Let's now shift our attention to some performance metrics. We mentioned earlier that the Prescott core features larget L1 and L2 caches, but that those larger caches came at an expense. That expense is latency. We've used Cachemem to illustrate:
First consider the L1 region. Notice that for data sizes below 8kB (Northwood's L1 size), Northwood's cache latency is just two cycles, while Prescott's is bumped to three. If you recall, the quick 2-cycle L1 cache was a key feature of the P4 when it launched years ago. Intel has told us that the L1 latency had to be increased simply because a 2-cycle latency was not practical for a larger 16kb cache. This is a typical size-versus-speed tradeoff, as Intel evidently feels that the larger cache will result in better performance than a smaller, faster cache.

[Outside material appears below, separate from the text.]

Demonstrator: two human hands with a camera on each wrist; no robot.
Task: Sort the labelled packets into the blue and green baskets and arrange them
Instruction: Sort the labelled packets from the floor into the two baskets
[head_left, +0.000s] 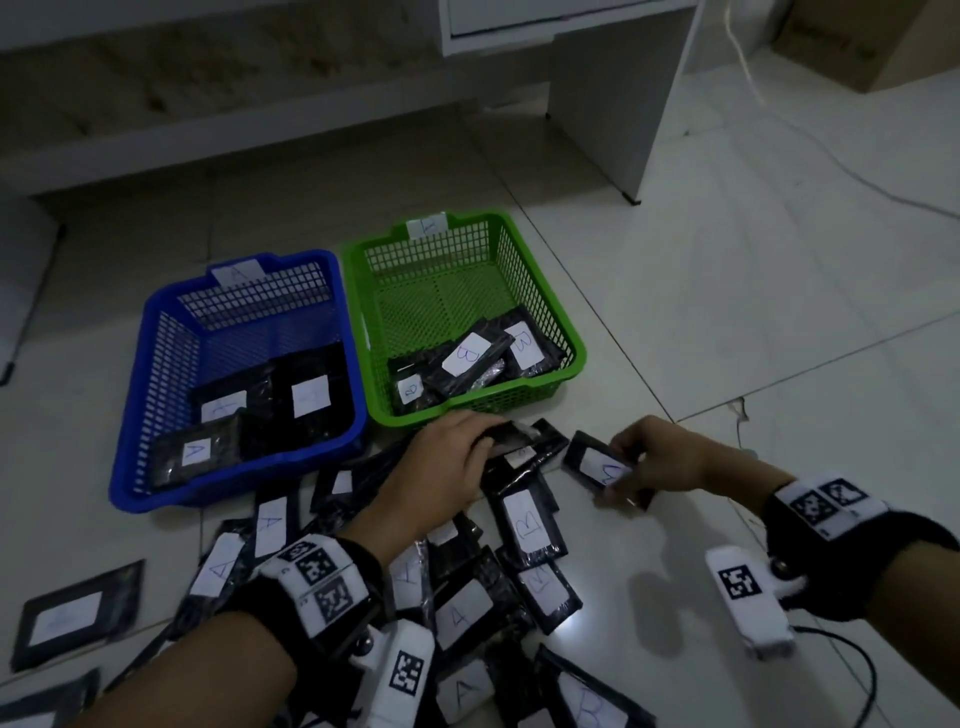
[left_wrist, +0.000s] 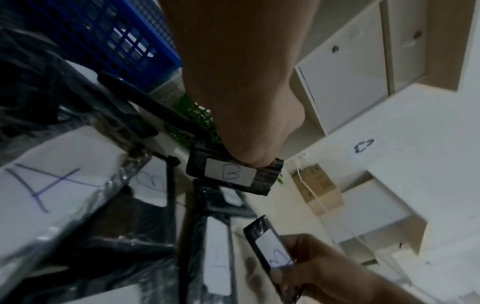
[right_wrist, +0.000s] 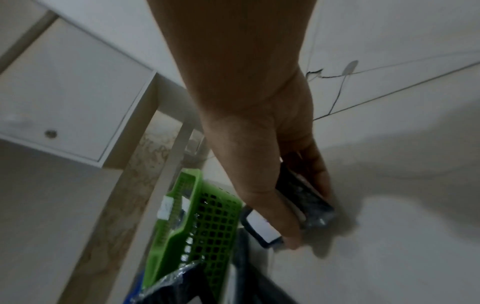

This is nevertheless a large percentage increase in the L1 latency. Consider the table below.
Notice that for data sizes between 8 and 16kB, Prescott is much quicker, as Northwood will have moved into its L2 area, while Prescott can stay in the quicker L1 area.
Moving now to the L2 area, we see a similar result. Prescott's L2 latency is much higher than Northwood's; again, a necessary evil in order to accommodate a large 1MB L2 cache. The table below again summarizes, indicating that Prescott waits almost 3ns longer for data from its L2 cache when a cache hit occurs.
Again, the speed-size tradeoff hopes that, while Prescott waits 3ns longer in the best case, it also hits the best case scenario (a cache hit) more frequently, resulting in less trips main memory, which are extremely costly. The idea is that four waits of 8ns are better than three waits of 5ns, plus one wait of 70ns.
Effectively, what we'll see with Prescott is that data sizes between 8-16kB, and 512-1024kB will perform much better on the Prescott core, while data sizes between 0-8kB and 16-512kB should perform slightly better on the old Northwood core.